What would you like couples or women who don’t struggle with infertility to know about infertility? Infertility is a disease. It doesn’t go away if you, “stop worrying about it” or “just adopt”. I truly believe people hope the best for Cory and I, however, those that struggle with infertility appreciate hugs and well wishes and not advice. Those with infertility also often put their own feelings aside because we feel guilty. This directly relates baby showers and pregnancy announcements. We are happy for those that are experiencing pregnancy, but we may have a difficult time expressing it. We also respond better to 1-on-1 announcements, especially if you have a close relationship with the mama to be. Simply put, I am happy for you, but sad for me. Being told in a group often brings glares to those struggling couples in worry of their reaction. We don’t want others to pity to us, and do still want the opportunity to be involved in things. Some days are better than others.
What is/was the hardest part of this journey for you? Although infertility is only a small part of your life, often it can feel like it consumes every second of your day. Waiting for test results, consults and cycle baseline appointments turns into wishing days, weeks and months away in hopes of nearing that start date sooner. I found myself wasting so many precious days with the ones I love waiting for the next fertility focused appointment. I didn’t plan fun outings, or even spend much time with friends. I isolated myself and planned for the next step. We have received much disappointment throughout our journey, much like all my TTC sisters have, so finding the strength within to congratulate those celebrating what we so deeply desire, took a lot of practice and sometimes, failure. It’s hard to dedicate so much of your physical and emotional being to the CHANCE of being a parent. Seeing those around you celebrating pregnancy and children has a sting that lingers, despite how much you love and support them.

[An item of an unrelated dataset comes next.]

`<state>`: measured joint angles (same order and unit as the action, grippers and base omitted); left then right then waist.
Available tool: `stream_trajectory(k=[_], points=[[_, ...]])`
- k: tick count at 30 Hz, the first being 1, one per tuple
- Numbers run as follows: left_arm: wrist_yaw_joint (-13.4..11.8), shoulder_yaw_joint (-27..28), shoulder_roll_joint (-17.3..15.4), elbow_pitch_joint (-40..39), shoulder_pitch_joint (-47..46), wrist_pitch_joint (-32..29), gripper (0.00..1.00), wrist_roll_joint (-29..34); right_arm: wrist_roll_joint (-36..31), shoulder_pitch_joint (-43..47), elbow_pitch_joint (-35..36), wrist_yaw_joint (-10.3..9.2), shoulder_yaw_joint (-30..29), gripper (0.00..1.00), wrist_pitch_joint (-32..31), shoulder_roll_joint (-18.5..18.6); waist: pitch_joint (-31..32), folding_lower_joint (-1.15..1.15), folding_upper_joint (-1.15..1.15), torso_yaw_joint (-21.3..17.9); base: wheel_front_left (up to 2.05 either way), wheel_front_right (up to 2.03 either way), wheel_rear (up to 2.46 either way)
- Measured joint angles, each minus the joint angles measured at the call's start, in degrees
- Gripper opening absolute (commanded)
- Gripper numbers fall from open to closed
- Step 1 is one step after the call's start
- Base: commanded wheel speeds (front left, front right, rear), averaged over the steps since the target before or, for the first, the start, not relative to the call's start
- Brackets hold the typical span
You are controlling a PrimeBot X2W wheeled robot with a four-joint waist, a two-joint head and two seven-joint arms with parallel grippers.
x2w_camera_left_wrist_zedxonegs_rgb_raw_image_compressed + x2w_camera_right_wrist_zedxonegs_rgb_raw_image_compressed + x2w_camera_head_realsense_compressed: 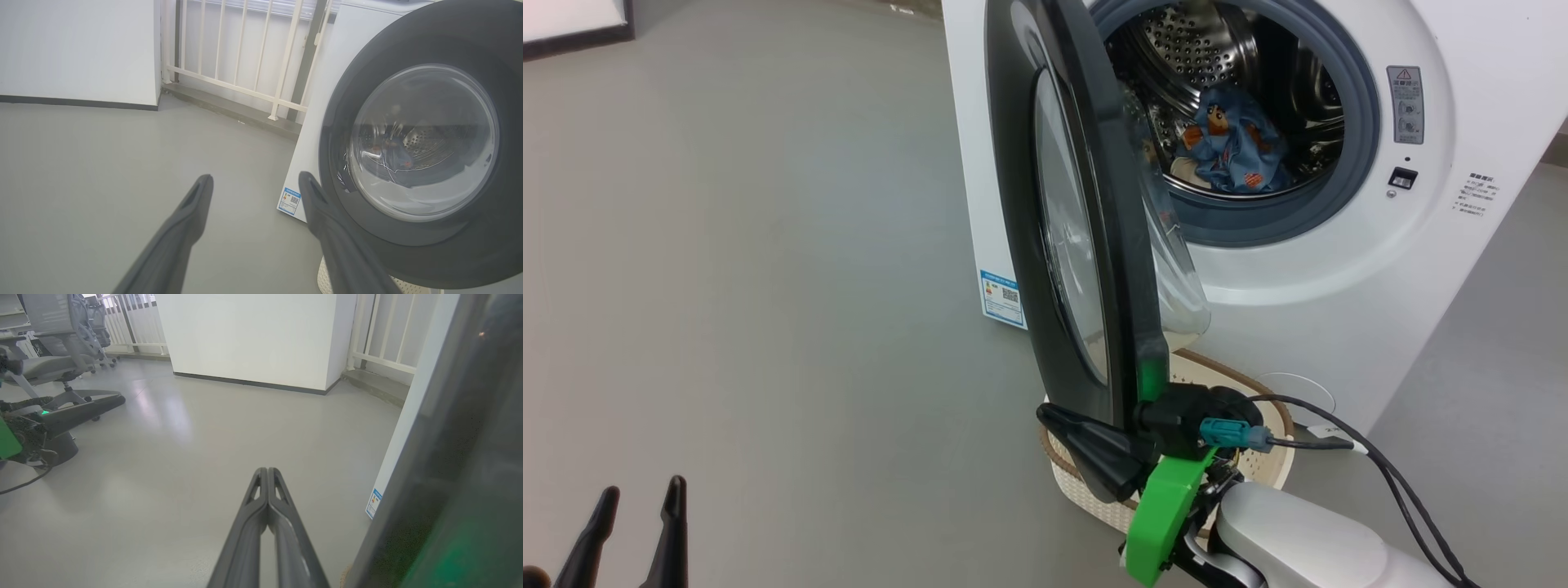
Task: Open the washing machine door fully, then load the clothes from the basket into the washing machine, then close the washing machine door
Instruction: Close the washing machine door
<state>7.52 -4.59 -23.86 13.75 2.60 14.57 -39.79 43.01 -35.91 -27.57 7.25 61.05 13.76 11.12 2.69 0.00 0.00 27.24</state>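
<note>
Two steps appear complete: the washing machine door (1013,204) stands swung out, roughly edge-on to the head camera, and the clothes (1233,147) lie in a heap inside the drum (1201,49) of the washing machine (1339,327). Closing the door is judged to be the step in hand.

The right gripper (1062,425) sits at the door's lower rim with its fingers pressed together, holding nothing. Whether it touches the rim cannot be confirmed. The left gripper (642,490) hangs well apart over bare floor (768,286), spread wide and empty.

Next move: push the outer face of the door toward the opening, following the hinge arc, until the latch engages. Verify first that no fabric overhangs the gasket.

Obstructions: the basket (1086,494) rests on the floor directly beneath the door and against the machine front, mostly hidden by the door and wrist. A black cable (1388,474) trails from the right wrist. An office chair (53,367) and a white railing (245,61) stand clear of the swing path.
</note>
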Motion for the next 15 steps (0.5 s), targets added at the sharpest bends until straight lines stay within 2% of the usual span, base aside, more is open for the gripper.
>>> stream_trajectory(k=[15], points=[[0.0,0.66,0.03,0.0,0.01,0.0,1.0,0.0,0.42,-1.2,-5.81,0.26,-0.36,0.0,0.22,-0.31,-0.37,0.0,0.0,-0.87,0.0,0.0,0.0]])
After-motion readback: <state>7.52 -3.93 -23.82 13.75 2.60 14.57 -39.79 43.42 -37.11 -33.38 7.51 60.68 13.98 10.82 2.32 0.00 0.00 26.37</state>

What brings you hope during this journey? My husband and I have great faith in God’s timing. Throughout our journey we have we continued to focus on our marriage and we reinvested ourselves into Church. We walked into our first service angry with God. We haven’t missed a Sunday since. We know we will be parents one day, our babies are just taking a little extra time being handpicked from Heaven!
What is the most valuable piece of advice you’d like to share with our readers? You need to remind yourself of this each and every day: You are not broken. You are not less-than. You are whole. You have nothing to be ashamed of. Be kind to yourself and love yourself. Know that you are enough and that you matter greatly. You are not alone.